DESCRIPTION OF THE TASK: Below are entries. Give back exactly the lines from the one containing "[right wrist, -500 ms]" through the one containing "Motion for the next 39", inclusive, without the pictures.

(Records from a data collection)
---

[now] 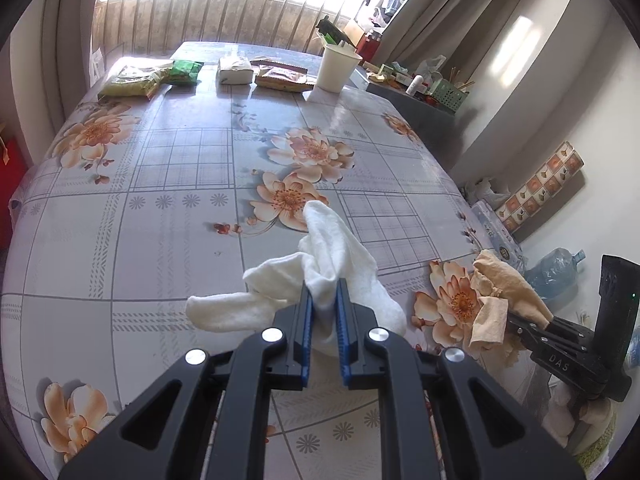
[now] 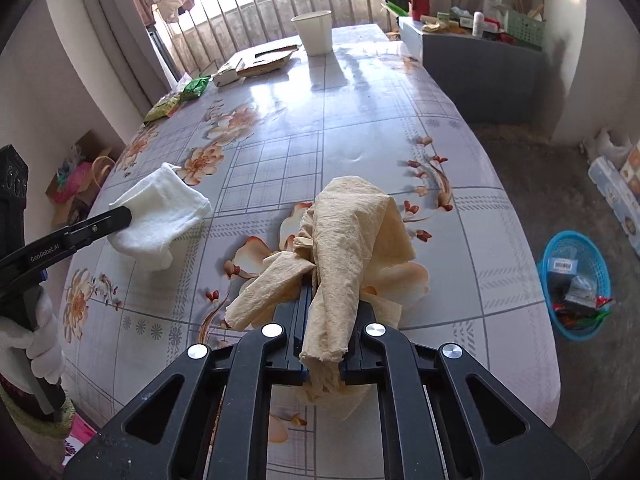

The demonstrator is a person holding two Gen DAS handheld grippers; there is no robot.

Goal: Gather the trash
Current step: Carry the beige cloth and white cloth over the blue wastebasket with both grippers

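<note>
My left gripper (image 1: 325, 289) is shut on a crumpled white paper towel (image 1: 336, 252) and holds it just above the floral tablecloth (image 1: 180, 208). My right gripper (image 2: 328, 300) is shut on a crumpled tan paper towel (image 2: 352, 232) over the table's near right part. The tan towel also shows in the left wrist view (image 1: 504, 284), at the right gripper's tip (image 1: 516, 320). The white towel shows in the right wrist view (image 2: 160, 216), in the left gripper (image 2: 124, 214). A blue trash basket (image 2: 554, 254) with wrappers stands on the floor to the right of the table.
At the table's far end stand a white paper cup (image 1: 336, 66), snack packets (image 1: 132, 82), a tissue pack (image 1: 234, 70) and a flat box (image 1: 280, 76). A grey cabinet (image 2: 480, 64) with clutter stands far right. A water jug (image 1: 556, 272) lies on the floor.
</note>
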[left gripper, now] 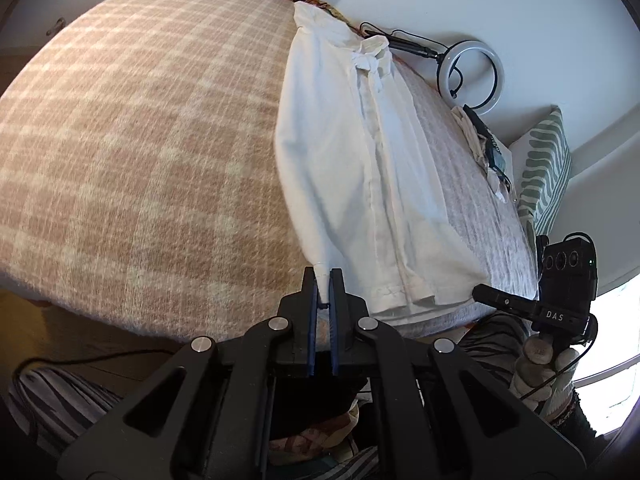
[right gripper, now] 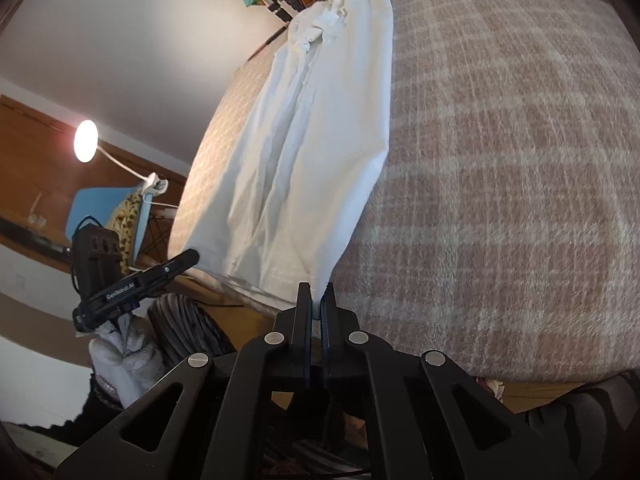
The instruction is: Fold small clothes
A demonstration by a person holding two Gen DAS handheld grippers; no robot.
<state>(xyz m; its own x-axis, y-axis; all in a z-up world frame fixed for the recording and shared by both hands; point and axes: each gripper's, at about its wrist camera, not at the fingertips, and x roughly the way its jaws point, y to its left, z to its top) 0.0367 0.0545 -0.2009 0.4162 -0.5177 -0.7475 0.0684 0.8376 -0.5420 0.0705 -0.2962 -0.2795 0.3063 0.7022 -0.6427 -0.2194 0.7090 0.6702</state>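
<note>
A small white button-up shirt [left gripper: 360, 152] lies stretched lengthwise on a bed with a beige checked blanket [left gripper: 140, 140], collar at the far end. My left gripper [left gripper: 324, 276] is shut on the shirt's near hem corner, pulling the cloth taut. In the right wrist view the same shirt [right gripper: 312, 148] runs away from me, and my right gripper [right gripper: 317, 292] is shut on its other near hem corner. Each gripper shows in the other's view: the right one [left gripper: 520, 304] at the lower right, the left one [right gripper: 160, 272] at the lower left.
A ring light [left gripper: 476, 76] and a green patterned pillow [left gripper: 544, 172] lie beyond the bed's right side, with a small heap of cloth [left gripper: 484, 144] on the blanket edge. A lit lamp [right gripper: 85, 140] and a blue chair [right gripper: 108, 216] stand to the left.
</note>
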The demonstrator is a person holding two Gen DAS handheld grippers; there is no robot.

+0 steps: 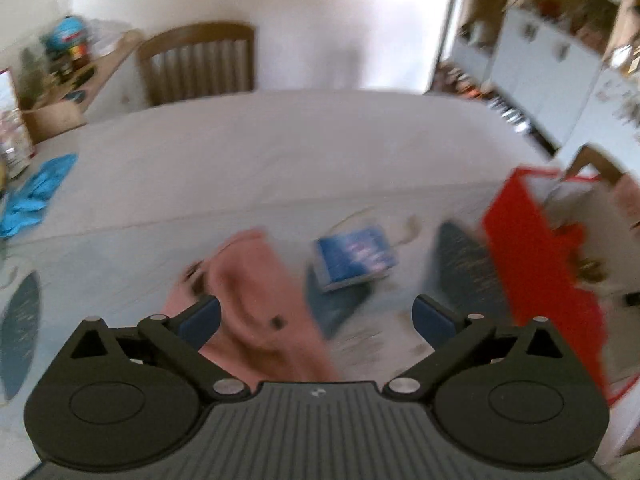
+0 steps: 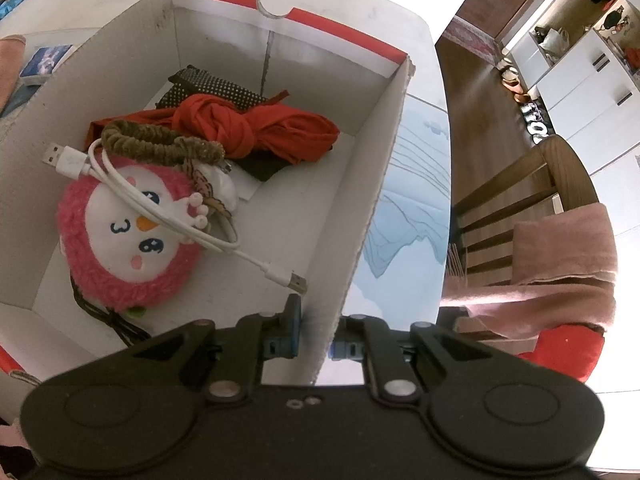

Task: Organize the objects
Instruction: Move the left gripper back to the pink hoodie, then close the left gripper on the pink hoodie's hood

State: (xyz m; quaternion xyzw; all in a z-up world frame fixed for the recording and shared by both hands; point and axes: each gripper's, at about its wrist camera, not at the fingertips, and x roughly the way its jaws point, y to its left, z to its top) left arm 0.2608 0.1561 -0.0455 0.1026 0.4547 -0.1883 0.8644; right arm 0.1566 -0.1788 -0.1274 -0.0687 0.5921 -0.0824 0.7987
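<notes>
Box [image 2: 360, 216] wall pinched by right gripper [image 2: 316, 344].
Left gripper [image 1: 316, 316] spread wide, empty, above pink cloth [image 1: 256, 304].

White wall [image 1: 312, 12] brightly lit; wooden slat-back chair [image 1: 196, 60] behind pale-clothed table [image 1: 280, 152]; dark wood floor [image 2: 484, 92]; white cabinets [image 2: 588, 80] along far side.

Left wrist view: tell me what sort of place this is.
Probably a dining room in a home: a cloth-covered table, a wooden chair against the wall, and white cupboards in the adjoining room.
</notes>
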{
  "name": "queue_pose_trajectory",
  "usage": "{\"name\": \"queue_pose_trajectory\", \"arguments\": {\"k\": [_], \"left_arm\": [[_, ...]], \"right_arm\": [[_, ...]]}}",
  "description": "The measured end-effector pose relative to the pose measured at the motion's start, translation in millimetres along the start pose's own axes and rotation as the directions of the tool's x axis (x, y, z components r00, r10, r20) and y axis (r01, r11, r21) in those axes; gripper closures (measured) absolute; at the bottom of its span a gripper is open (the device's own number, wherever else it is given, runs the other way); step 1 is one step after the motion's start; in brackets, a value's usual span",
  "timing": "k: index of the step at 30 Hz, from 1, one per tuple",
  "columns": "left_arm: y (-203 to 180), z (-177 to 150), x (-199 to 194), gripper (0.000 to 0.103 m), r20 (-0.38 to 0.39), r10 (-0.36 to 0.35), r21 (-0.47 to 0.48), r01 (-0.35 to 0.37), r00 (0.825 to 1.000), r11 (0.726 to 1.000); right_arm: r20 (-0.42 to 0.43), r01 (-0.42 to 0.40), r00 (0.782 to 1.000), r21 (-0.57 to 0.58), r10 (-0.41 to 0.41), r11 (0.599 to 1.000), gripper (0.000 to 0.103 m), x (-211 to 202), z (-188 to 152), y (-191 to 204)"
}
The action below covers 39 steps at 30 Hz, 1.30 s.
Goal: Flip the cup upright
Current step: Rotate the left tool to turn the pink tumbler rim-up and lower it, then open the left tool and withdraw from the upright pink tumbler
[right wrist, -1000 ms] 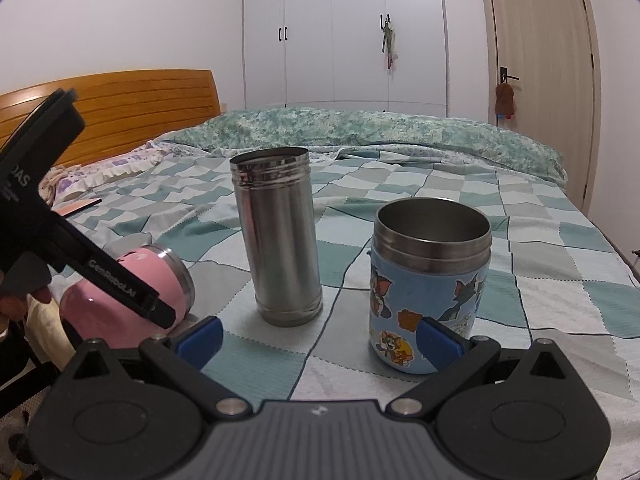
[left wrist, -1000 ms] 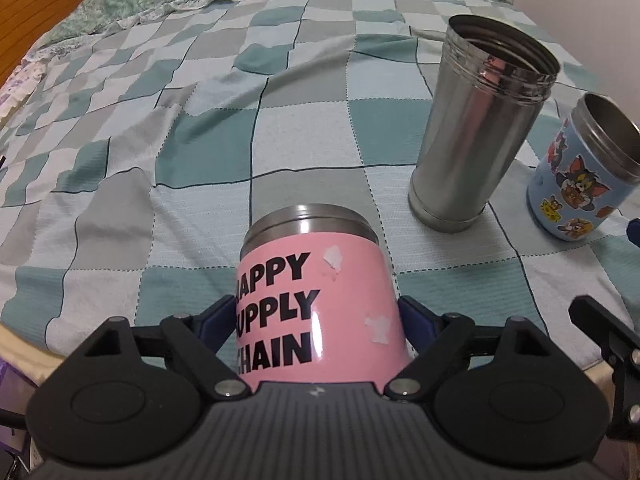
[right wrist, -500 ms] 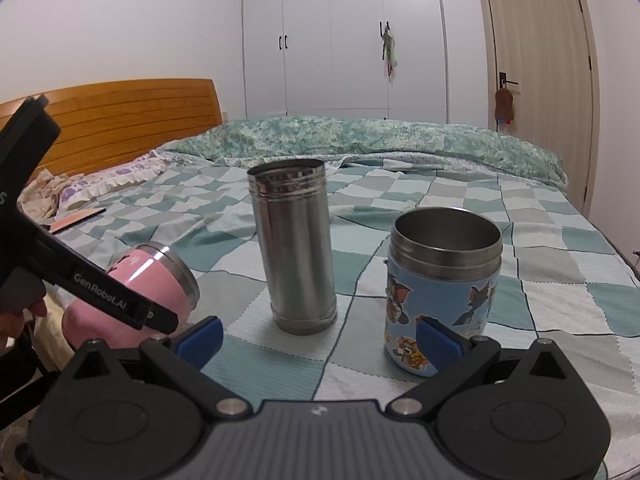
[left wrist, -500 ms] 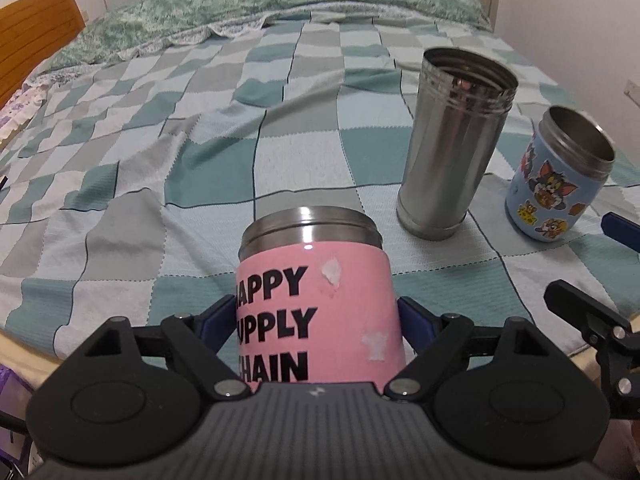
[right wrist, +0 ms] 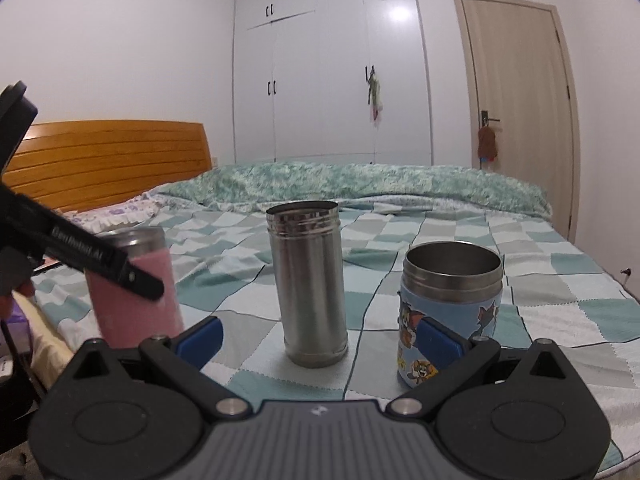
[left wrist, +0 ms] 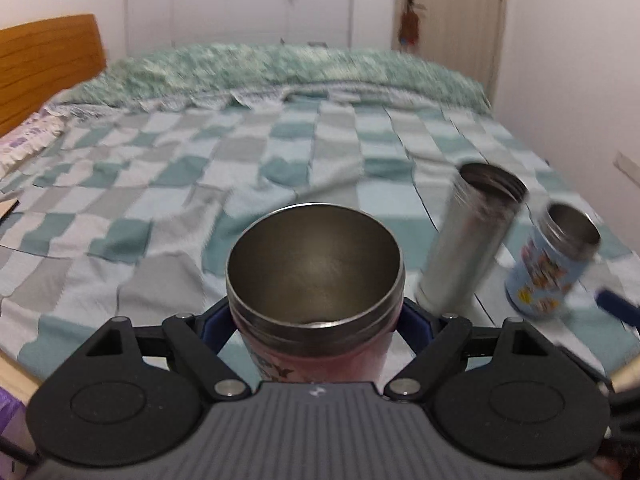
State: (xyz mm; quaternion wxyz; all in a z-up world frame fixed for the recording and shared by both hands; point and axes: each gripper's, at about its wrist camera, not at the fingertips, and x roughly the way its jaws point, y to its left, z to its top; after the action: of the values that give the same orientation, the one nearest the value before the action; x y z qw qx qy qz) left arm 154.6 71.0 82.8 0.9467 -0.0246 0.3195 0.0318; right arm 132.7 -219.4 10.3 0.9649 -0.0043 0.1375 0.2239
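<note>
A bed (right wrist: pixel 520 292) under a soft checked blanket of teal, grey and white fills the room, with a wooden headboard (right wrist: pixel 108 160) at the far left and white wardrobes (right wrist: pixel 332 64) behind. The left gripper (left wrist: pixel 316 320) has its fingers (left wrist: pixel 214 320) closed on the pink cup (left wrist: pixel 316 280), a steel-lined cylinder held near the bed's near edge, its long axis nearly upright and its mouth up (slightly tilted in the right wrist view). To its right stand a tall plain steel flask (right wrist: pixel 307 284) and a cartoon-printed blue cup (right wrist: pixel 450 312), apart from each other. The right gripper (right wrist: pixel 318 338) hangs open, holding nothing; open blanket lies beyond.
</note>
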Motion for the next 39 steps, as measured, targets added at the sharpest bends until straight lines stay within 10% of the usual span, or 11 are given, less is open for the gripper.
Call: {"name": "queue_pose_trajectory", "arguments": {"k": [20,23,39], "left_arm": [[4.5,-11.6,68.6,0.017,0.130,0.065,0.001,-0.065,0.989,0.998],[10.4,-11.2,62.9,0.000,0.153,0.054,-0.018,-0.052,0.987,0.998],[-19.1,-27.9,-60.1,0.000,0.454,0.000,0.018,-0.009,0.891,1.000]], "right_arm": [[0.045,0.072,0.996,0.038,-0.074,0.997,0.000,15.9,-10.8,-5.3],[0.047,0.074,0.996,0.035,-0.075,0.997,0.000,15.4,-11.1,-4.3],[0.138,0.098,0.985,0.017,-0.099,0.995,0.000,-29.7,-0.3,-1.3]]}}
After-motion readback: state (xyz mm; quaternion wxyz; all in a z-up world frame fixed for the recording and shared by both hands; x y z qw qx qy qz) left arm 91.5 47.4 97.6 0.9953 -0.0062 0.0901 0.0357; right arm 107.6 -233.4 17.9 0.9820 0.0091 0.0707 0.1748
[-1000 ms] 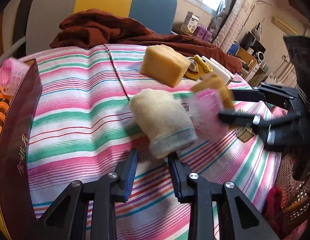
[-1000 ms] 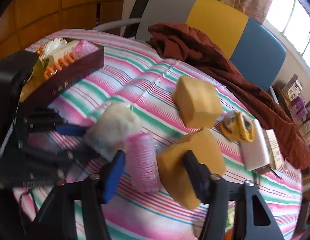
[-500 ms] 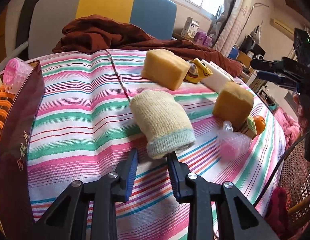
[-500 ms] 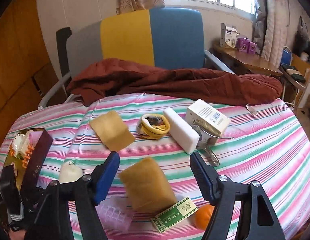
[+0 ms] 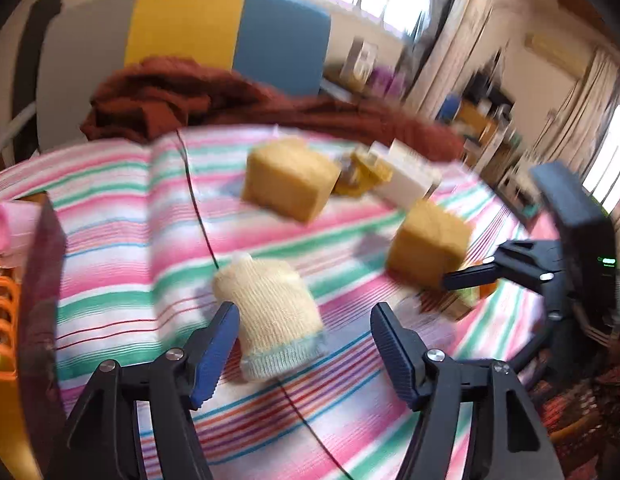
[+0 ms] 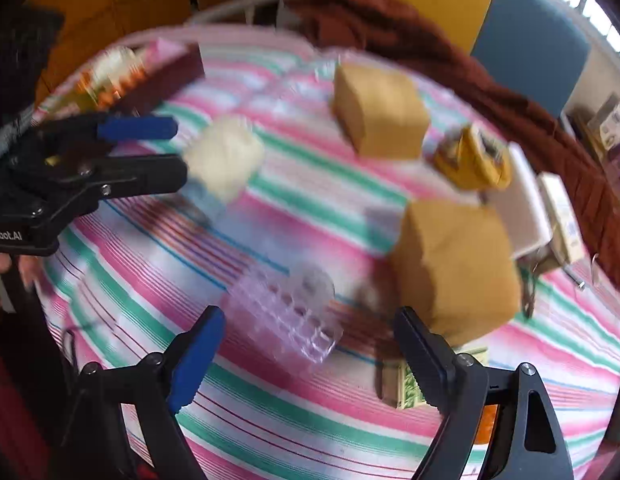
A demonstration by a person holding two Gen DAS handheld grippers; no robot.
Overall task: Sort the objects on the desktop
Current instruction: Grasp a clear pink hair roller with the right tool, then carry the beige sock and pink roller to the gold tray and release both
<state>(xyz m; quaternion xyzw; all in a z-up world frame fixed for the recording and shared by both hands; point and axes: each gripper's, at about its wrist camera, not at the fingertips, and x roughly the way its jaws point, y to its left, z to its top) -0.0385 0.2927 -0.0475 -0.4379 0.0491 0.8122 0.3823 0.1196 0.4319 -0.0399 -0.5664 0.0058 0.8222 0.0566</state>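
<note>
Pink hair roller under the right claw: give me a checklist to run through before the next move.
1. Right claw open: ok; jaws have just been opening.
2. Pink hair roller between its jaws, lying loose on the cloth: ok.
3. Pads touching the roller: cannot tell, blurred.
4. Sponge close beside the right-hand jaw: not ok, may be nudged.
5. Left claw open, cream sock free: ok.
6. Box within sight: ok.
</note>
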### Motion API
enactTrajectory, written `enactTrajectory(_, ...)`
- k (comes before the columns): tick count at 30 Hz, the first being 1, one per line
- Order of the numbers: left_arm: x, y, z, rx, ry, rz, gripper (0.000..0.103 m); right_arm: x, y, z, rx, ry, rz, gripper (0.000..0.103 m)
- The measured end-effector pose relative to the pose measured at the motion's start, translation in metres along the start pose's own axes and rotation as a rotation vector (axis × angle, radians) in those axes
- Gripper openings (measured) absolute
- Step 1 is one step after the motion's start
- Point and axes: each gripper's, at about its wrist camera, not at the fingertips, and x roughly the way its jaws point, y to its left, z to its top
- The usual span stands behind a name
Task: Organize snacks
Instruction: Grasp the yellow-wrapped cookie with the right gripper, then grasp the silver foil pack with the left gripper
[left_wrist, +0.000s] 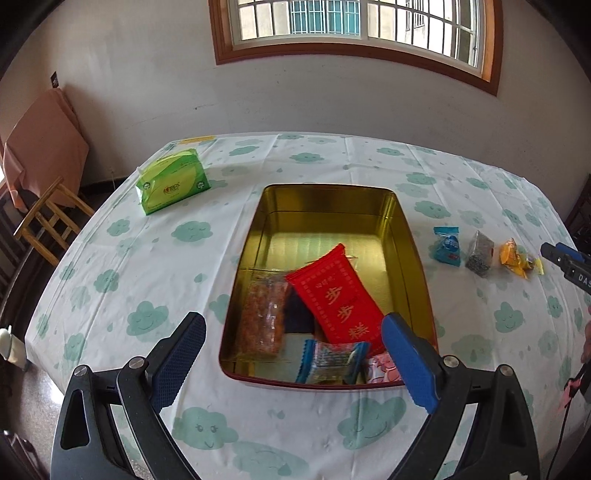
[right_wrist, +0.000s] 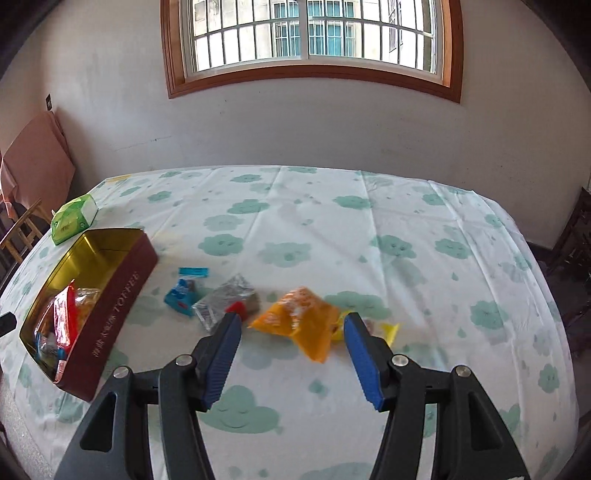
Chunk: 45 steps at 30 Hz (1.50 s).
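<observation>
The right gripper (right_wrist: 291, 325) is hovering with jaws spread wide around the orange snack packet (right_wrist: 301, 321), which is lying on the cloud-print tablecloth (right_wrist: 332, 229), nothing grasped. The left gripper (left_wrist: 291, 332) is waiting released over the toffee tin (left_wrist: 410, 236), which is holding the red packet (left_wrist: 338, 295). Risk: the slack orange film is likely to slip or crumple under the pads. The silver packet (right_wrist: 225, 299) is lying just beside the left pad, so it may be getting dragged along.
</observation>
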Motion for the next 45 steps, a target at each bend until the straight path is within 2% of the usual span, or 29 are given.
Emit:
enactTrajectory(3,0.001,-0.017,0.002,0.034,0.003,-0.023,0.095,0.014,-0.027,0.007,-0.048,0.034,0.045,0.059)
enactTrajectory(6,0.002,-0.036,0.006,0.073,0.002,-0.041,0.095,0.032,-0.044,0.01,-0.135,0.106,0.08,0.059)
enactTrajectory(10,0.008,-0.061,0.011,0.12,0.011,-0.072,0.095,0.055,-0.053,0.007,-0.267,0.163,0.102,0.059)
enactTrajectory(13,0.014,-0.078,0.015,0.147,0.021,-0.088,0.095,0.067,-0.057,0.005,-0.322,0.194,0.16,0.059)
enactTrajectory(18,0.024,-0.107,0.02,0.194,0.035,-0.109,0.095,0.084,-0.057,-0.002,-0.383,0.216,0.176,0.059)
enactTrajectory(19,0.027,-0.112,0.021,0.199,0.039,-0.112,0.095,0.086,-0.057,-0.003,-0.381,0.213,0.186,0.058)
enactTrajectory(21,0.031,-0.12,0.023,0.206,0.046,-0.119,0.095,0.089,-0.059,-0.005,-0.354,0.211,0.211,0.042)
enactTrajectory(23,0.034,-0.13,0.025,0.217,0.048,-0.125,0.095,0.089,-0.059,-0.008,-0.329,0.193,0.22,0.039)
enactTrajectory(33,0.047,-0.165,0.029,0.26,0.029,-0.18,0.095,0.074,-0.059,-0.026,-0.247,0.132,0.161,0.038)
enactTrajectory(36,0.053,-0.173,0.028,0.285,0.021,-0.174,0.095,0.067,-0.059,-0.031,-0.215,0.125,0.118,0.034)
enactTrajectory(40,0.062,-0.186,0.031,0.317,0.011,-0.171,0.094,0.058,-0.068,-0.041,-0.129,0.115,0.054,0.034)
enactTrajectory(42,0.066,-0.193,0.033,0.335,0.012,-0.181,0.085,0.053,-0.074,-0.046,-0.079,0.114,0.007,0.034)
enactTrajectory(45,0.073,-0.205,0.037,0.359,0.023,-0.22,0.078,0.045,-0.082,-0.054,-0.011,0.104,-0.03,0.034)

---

ANSWER TO THE EXERCISE:
[right wrist, -500 ms] 
[left wrist, -500 ms] 
[right wrist, +0 ms] 
[left wrist, +0 ms] 
State: (xyz mm; quaternion wxyz; all in a z-up world frame fixed for the recording and shared by both hands; point and axes: each gripper's, at about its wrist camera, not at the fingertips, and x roughly the way its jaws point, y to its left, z to its top; after the action: of the values that give the same orientation, the one nearest the value before the action; x y z qw qx qy qz) left arm 154.6 71.0 82.8 0.9467 -0.0246 0.3195 0.0318; right arm 132.7 -219.4 10.3 0.9649 -0.0043 0.1375 0.2239
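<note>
A bed (right wrist: pixel 520 292) under a soft checked blanket of teal, grey and white fills the room, with a wooden headboard (right wrist: pixel 108 160) at the far left and white wardrobes (right wrist: pixel 332 64) behind. The left gripper (left wrist: pixel 316 320) has its fingers (left wrist: pixel 214 320) closed on the pink cup (left wrist: pixel 316 280), a steel-lined cylinder held near the bed's near edge, its long axis nearly upright and its mouth up (slightly tilted in the right wrist view). To its right stand a tall plain steel flask (right wrist: pixel 307 284) and a cartoon-printed blue cup (right wrist: pixel 450 312), apart from each other. The right gripper (right wrist: pixel 318 338) hangs open, holding nothing; open blanket lies beyond.
</note>
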Motion for the next 39 steps, as measured, targets added at the sharpest bends until straight lines stay within 10% of the usual span, or 11 are given, less is open for the gripper.

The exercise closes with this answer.